I shrug. He makes a good point.
“Seems like Yumi told Rom and Jubylyn about everything.”
“Everything?”
He shakes his head. “I didn’t investigate. I didn’t want to…What do the kids say now? ‘Blow up your spot’?”
My face scrunches. “I think you’re about twenty years too late with that.”
“Whatever. I don’t know how much they know. But they did seem to think your relationship was real, and they were taking it surprisingly well.”
“Huh. That’s good, I guess.” I hadn’t bothered asking Yumi what she was going to tell her family. There’s been enough to coordinate and worry over in my life, I don’t have the bandwidth to handle hers, too.
“I thought so.” He exhales through his nose, amused. “Yumi told them about my condition, too. They offered to check on me and take me to the doctor while you’re gone.”
My eyes whip up from Sausage-apolis 500. “They did?”
“Yup. Apparently, Yumi made them a calendar of my appointments.”
I frown. She did? “How did she know when they were?”
My dad pointedly stares over my shoulder, and I follow his gaze to the obnoxiously color-coded whiteboard calendar on our fridge.
“Ah,” I say.
He crosses his arms. “So, don’t worry about me while you’re gone, all right? You’ll have plenty on your mind.”
I’m temporarily buoyed, knowing that Yumi’s protective parents have been sicced upon him. No one on the planet is more trustworthy; if they said they’d make sure Dad was okay, then he will be.
But when Anxiety closes a door, It opens a window. And then It waits until you’re in bed to ask if It actually locked that door earlier. You should probably go look. And while you’re at it, you might as well check that the stove is off.
“Am I making a mistake?” I ask the sausages.
His brows knit together in concern. “What, by eating? Do you feel nauseous?”
“No, no.” My focus drifts to the blue bag on the couch. “Doing this. The Adventureverse. What happens if they find out we’re lying?” More pressingly, how am I going to deal with Yumi actively despising me to my face?
His shoulders lift. “I don’t know, honey. If we could tell something was a mistake before we did it, nobody would ever make a mistake.”
“You’re no help,” I grumble. “Aren’t you supposed to know things?”
Dad laughs. “Who told you that?” He smiles at his empty plate. “Your mother would have thought that was really funny.”

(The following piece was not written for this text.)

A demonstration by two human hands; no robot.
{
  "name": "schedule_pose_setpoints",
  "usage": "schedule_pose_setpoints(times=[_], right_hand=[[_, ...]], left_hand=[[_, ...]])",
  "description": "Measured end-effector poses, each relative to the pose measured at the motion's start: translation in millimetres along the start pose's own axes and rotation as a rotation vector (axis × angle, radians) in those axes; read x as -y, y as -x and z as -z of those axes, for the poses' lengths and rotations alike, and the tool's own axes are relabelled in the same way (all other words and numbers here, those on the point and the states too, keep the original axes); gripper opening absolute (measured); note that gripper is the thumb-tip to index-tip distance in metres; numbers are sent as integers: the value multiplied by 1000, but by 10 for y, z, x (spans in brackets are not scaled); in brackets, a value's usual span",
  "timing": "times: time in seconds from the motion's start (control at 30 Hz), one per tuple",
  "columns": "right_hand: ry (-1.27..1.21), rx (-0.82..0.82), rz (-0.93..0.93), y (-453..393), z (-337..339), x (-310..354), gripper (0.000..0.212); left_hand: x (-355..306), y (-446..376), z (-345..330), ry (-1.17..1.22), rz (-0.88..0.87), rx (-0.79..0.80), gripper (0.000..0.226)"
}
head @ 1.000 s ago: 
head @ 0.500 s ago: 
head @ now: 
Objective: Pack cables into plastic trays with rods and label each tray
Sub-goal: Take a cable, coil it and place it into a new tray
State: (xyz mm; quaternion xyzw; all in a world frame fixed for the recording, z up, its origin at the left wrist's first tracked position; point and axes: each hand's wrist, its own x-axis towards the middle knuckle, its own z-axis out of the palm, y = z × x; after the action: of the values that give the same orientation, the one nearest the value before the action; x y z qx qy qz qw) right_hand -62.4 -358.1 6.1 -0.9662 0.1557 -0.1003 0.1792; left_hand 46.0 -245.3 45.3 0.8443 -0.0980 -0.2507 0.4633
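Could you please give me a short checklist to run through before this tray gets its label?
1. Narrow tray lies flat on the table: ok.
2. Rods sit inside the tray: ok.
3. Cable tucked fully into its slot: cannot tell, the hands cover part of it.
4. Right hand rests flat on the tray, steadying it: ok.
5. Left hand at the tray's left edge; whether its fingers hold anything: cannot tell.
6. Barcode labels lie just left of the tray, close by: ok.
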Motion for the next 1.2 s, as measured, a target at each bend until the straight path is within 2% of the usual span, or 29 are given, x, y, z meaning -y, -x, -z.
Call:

It’s a bittersweet consolation, but I’m happy to have it anyway. “Well, what would she have said about this?”
“Mom?” he asks, and I nod. His face scrunches up, faux offended. “She knew even less than me.”
We both laugh.
He props his chin on a palm, looking up at the ceiling, and attempts a real answer.
“I don’t know what she would have said. I think she might’ve just pawned the whole situation off on me.
” Voice wistful, he adds, “She would’ve been thrilled you’d be on the show, though.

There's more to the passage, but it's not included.